Multipath Wireless Network Coding: A Population Game Perspective
Vinith Reddy, Srinivas Shakkottai, Alex Sprintson, Natarajan Gautam

TL;DR
This paper explores how to minimize wireless network transmissions using network coding and a population game approach, enabling distributed traffic splitting and hyper-link capacity control for efficiency.
Contribution
It introduces a two-level distributed control scheme that decouples user choices from network coding benefits, ensuring stability and improved transmission efficiency.
Findings
The control scheme is stable under various traffic conditions.
Network coding with hyper-links reduces total transmissions.

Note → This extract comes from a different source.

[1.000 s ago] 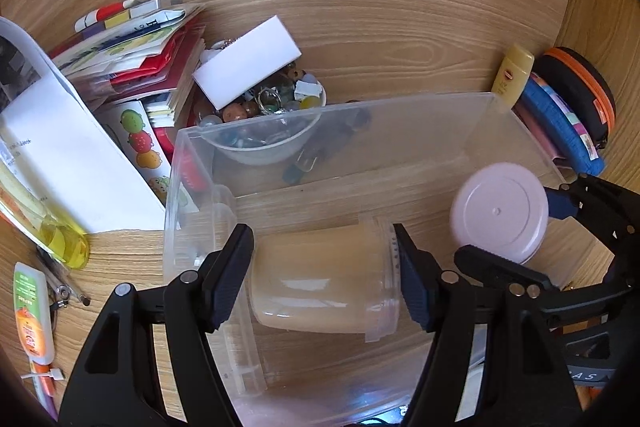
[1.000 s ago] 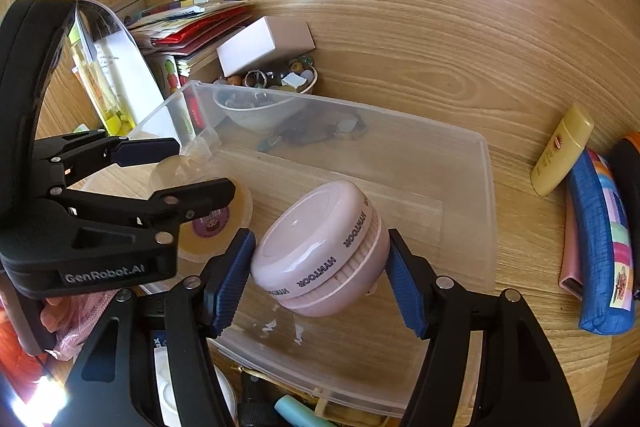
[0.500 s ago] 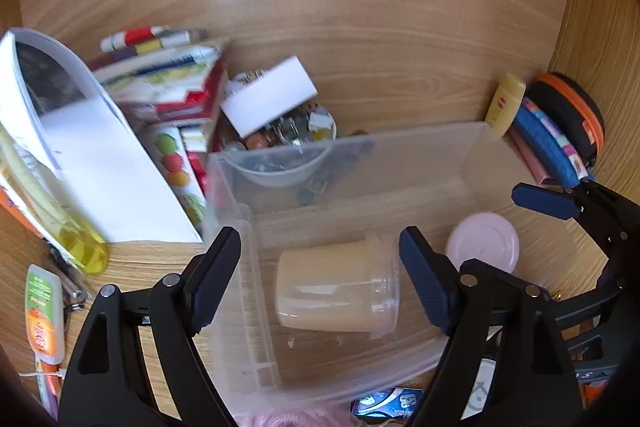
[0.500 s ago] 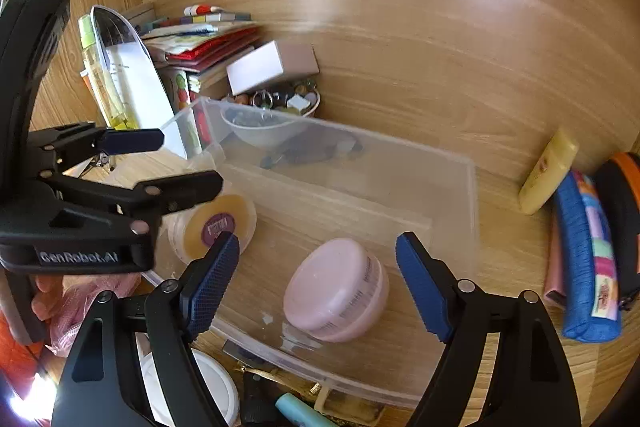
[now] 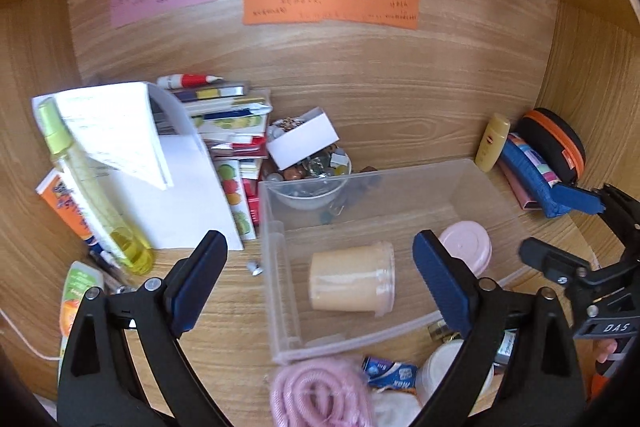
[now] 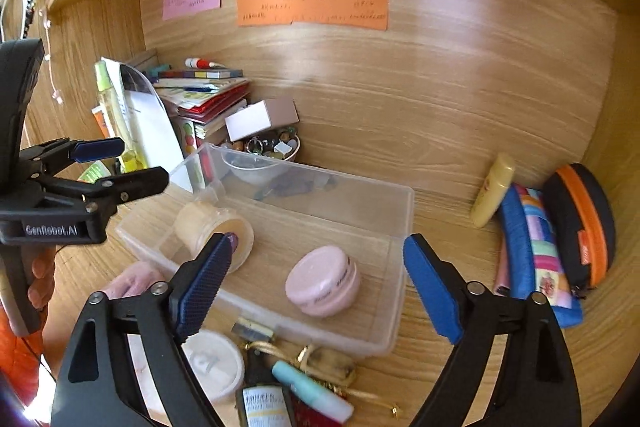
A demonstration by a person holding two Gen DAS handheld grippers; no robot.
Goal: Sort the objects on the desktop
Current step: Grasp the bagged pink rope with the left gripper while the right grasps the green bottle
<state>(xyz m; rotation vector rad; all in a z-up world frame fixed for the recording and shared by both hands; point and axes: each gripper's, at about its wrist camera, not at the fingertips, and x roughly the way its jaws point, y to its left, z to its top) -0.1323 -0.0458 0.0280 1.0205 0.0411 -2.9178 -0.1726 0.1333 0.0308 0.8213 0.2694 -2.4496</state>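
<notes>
Both grippers hang over the desk with nothing in them. The left gripper (image 5: 320, 277) has its jaws wide and opening, blue pads clear of everything; the beige jar (image 5: 352, 277) shows in the gap between them but lies apart from them, on its side on the floor of the clear bin (image 5: 280, 267), lid end toward the right. The right gripper (image 6: 316, 287) is wide as well, jaws opening, nothing pressed; below its gap the pink jar (image 6: 323, 281) rests in the same bin, tilted on its edge, just right of the beige jar. In the right wrist view the left gripper shows at the left edge, a hand (image 6: 42, 279) wrapped round its handle.

Behind the bin a white bowl (image 5: 310, 193) of beads and trinkets sits against its back wall, a small white box (image 5: 304, 141) tipped on top; left of that a stack of books (image 5: 232, 123) and a yellow bottle (image 5: 96, 195) leaning on loose papers. At the far right a yellow tube (image 6: 492, 189) stands by a blue pouch (image 6: 532, 255) and a black case with an orange zip (image 6: 580, 223). In front of the bin: a pink cord (image 5: 320, 391), a white lid (image 6: 214, 363), a teal tube (image 6: 312, 391), some gold bits too blurred to tell. Pink, green and orange notes (image 6: 312, 3) are stuck to the back panel.
</notes>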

Distributed traffic splitting converges to optimal solutions.
Abstract
We consider wireless networks in which multiple paths are available between each source and destination. We allow each source to split traffic among all of its available paths, and ask the question: how do we attain the lowest possible number of transmissions to support a given traffic matrix? Traffic bound in opposite directions over two wireless hops can utilize the ``reverse carpooling'' advantage of network coding in order to decrease the number of transmissions used. We call such coded hops as ``hyper-links''. With the reverse carpooling technique longer paths might be cheaper than shorter ones. However, there is a prisoners dilemma type situation among sources -- the network coding advantage is realized only if there is traffic in both directions of a shared path. We develop a two-level distributed control scheme that decouples user choices from each other by declaring a…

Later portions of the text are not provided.